▶ Assigned task
What you submit must be an exact copy of the listing below, with no images in it.

▶ The data
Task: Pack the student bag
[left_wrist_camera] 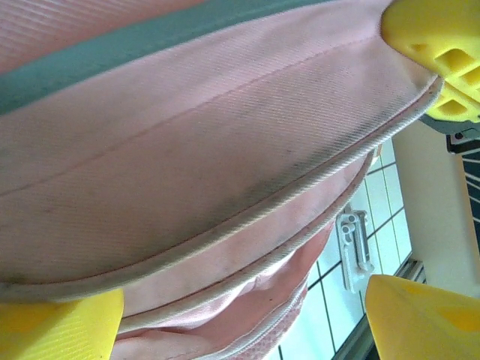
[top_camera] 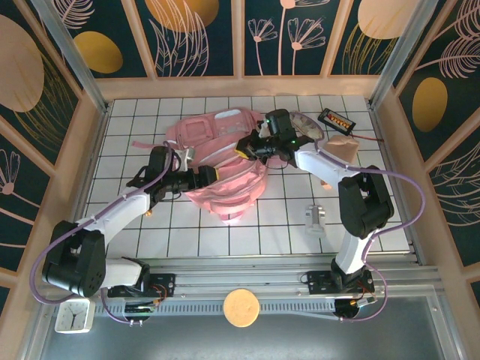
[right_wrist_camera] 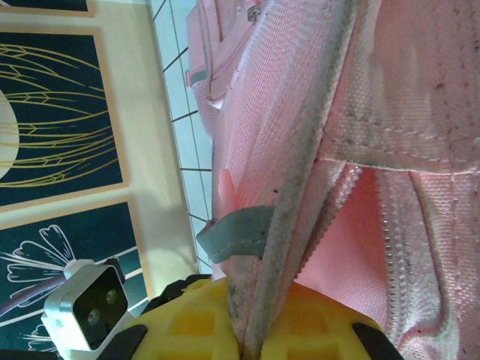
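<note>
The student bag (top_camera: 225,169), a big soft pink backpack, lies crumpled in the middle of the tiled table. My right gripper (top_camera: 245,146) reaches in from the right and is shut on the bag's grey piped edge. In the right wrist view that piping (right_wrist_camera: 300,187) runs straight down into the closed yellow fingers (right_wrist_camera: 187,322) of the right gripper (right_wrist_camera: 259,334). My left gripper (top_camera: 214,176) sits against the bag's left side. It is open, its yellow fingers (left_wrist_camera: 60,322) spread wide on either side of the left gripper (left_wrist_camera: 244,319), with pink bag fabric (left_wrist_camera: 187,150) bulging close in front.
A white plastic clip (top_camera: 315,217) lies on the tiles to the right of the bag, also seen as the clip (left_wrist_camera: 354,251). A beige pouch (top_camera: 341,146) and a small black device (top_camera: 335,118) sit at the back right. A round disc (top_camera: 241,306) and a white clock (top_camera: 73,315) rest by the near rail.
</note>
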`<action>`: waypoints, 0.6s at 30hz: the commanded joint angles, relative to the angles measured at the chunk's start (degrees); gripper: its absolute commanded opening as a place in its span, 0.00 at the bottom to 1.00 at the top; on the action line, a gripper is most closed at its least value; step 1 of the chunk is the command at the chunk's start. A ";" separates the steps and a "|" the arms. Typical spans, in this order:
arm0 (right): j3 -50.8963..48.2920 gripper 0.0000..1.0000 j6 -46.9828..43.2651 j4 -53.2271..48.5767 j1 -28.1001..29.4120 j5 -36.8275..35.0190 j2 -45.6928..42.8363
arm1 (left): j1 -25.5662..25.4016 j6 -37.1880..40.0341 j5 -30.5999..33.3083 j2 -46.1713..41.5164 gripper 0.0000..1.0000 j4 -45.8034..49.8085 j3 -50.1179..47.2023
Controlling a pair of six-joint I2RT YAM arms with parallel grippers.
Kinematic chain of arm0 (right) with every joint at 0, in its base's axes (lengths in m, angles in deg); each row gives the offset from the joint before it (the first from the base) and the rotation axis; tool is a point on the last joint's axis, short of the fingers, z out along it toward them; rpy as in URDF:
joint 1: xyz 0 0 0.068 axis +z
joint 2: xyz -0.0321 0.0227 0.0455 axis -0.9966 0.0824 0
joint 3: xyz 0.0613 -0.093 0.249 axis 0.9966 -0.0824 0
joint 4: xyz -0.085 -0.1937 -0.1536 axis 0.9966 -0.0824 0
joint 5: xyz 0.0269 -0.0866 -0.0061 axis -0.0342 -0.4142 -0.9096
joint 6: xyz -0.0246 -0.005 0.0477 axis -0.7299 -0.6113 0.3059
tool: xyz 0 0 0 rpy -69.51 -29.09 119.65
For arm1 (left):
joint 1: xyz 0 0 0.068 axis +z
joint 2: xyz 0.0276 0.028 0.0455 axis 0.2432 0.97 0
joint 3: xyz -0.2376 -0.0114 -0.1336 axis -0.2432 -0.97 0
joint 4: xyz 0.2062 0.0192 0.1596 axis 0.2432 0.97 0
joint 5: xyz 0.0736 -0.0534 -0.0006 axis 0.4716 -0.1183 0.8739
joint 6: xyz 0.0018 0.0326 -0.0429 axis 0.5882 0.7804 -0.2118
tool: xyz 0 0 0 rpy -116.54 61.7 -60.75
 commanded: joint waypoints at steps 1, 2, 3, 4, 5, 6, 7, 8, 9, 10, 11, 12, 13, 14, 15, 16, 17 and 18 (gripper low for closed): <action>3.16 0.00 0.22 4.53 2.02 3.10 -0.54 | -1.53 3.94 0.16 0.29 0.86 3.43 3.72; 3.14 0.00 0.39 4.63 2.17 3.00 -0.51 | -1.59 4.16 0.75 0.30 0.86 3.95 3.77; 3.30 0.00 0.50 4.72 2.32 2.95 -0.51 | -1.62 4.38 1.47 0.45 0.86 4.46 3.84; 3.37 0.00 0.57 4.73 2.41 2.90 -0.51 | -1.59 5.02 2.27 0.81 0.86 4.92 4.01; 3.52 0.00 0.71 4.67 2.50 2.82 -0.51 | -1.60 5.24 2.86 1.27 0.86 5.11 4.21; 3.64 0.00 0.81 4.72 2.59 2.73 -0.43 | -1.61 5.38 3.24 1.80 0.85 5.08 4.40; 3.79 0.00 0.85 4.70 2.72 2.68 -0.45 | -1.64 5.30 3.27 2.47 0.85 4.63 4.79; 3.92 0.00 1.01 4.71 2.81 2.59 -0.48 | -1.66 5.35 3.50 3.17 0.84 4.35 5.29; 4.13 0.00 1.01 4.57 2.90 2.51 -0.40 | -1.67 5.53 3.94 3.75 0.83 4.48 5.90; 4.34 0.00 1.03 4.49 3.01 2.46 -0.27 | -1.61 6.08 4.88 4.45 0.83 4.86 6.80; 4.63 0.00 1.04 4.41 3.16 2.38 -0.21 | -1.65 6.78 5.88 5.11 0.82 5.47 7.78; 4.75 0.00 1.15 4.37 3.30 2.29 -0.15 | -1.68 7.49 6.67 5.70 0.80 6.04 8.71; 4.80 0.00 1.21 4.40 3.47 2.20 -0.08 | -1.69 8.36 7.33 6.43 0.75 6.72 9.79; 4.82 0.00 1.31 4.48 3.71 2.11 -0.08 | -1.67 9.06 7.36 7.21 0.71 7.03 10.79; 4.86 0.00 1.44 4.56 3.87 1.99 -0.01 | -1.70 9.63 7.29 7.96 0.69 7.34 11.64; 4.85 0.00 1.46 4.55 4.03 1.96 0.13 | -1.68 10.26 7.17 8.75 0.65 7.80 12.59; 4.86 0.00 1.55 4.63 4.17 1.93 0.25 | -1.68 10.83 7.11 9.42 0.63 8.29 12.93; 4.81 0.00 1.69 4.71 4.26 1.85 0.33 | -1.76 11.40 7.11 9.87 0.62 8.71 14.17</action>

▶ Solution below
Task: Pack the student bag
[left_wrist_camera] 
[top_camera] 
[right_wrist_camera] 
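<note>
The student bag (top_camera: 225,169), a big soft pink backpack, lies crumpled in the middle of the tiled table. My right gripper (top_camera: 245,146) reaches in from the right and is shut on the bag's grey piped edge. In the right wrist view that piping (right_wrist_camera: 300,187) runs straight down into the closed yellow fingers (right_wrist_camera: 187,322) of the right gripper (right_wrist_camera: 259,334). My left gripper (top_camera: 214,176) sits against the bag's left side. It is open, its yellow fingers (left_wrist_camera: 60,322) spread wide on either side of the left gripper (left_wrist_camera: 244,319), with pink bag fabric (left_wrist_camera: 187,150) bulging close in front.
A white plastic clip (top_camera: 315,217) lies on the tiles to the right of the bag, also seen as the clip (left_wrist_camera: 354,251). A beige pouch (top_camera: 341,146) and a small black device (top_camera: 335,118) sit at the back right. A round disc (top_camera: 241,306) and a white clock (top_camera: 73,315) rest by the near rail.
</note>
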`<action>`: waypoints, 0.6s at 30hz: the commanded joint angles, relative to the angles measured at the chunk's start (degrees); gripper: its absolute commanded opening as a place in its span, 0.00 at the bottom to 1.00 at the top; on the action line, a gripper is most closed at its least value; step 1 of the chunk is the command at the chunk's start. A ";" separates the steps and a "|" the arms. Typical spans, in this order:
arm0 (right): j3 -50.8963..48.2920 gripper 0.0000..1.0000 j6 -46.9828..43.2651 j4 -53.2271..48.5767 j1 -28.1001..29.4120 j5 -36.8275..35.0190 j2 -45.6928..42.8363
arm1 (left): j1 -25.5662..25.4016 j6 -37.1880..40.0341 j5 -30.5999..33.3083 j2 -46.1713..41.5164 gripper 0.0000..1.0000 j4 -45.8034..49.8085 j3 -50.1179..47.2023
Controlling a pair of six-joint I2RT YAM arms with parallel grippers.
Kinematic chain of arm0 (right) with every joint at 0, in its base's axes (lengths in m, angles in deg); each row gives the offset from the joint before it (the first from the base) and the rotation axis; tool is a point on the last joint's axis, short of the fingers, z out along it toward them; rpy as in URDF:
joint 1: xyz 0 0 0.068 axis +z
joint 2: xyz -0.0321 0.0227 0.0455 axis -0.9966 0.0824 0
joint 3: xyz 0.0613 -0.093 0.249 axis 0.9966 -0.0824 0
joint 4: xyz -0.085 -0.1937 -0.1536 axis 0.9966 -0.0824 0
joint 5: xyz 0.0269 -0.0866 -0.0061 axis -0.0342 -0.4142 -0.9096
joint 6: xyz -0.0246 -0.005 0.0477 axis -0.7299 -0.6113 0.3059
tool: xyz 0 0 0 rpy -69.51 -29.09 119.65
For arm1 (left):
joint 1: xyz 0 0 0.068 axis +z
joint 2: xyz 0.0276 0.028 0.0455 axis 0.2432 0.97 0
joint 3: xyz -0.2376 -0.0114 -0.1336 axis -0.2432 -0.97 0
joint 4: xyz 0.2062 0.0192 0.1596 axis 0.2432 0.97 0
joint 5: xyz 0.0736 -0.0534 -0.0006 axis 0.4716 -0.1183 0.8739
joint 6: xyz 0.0018 0.0326 -0.0429 axis 0.5882 0.7804 -0.2118
tool: xyz 0 0 0 rpy -116.54 61.7 -60.75
 commanded: joint waypoints at steps 1, 2, 3, 4, 5, 6, 7, 8, 9, 10, 11, 12, 13, 14, 15, 16, 17 and 18 (gripper low for closed): <action>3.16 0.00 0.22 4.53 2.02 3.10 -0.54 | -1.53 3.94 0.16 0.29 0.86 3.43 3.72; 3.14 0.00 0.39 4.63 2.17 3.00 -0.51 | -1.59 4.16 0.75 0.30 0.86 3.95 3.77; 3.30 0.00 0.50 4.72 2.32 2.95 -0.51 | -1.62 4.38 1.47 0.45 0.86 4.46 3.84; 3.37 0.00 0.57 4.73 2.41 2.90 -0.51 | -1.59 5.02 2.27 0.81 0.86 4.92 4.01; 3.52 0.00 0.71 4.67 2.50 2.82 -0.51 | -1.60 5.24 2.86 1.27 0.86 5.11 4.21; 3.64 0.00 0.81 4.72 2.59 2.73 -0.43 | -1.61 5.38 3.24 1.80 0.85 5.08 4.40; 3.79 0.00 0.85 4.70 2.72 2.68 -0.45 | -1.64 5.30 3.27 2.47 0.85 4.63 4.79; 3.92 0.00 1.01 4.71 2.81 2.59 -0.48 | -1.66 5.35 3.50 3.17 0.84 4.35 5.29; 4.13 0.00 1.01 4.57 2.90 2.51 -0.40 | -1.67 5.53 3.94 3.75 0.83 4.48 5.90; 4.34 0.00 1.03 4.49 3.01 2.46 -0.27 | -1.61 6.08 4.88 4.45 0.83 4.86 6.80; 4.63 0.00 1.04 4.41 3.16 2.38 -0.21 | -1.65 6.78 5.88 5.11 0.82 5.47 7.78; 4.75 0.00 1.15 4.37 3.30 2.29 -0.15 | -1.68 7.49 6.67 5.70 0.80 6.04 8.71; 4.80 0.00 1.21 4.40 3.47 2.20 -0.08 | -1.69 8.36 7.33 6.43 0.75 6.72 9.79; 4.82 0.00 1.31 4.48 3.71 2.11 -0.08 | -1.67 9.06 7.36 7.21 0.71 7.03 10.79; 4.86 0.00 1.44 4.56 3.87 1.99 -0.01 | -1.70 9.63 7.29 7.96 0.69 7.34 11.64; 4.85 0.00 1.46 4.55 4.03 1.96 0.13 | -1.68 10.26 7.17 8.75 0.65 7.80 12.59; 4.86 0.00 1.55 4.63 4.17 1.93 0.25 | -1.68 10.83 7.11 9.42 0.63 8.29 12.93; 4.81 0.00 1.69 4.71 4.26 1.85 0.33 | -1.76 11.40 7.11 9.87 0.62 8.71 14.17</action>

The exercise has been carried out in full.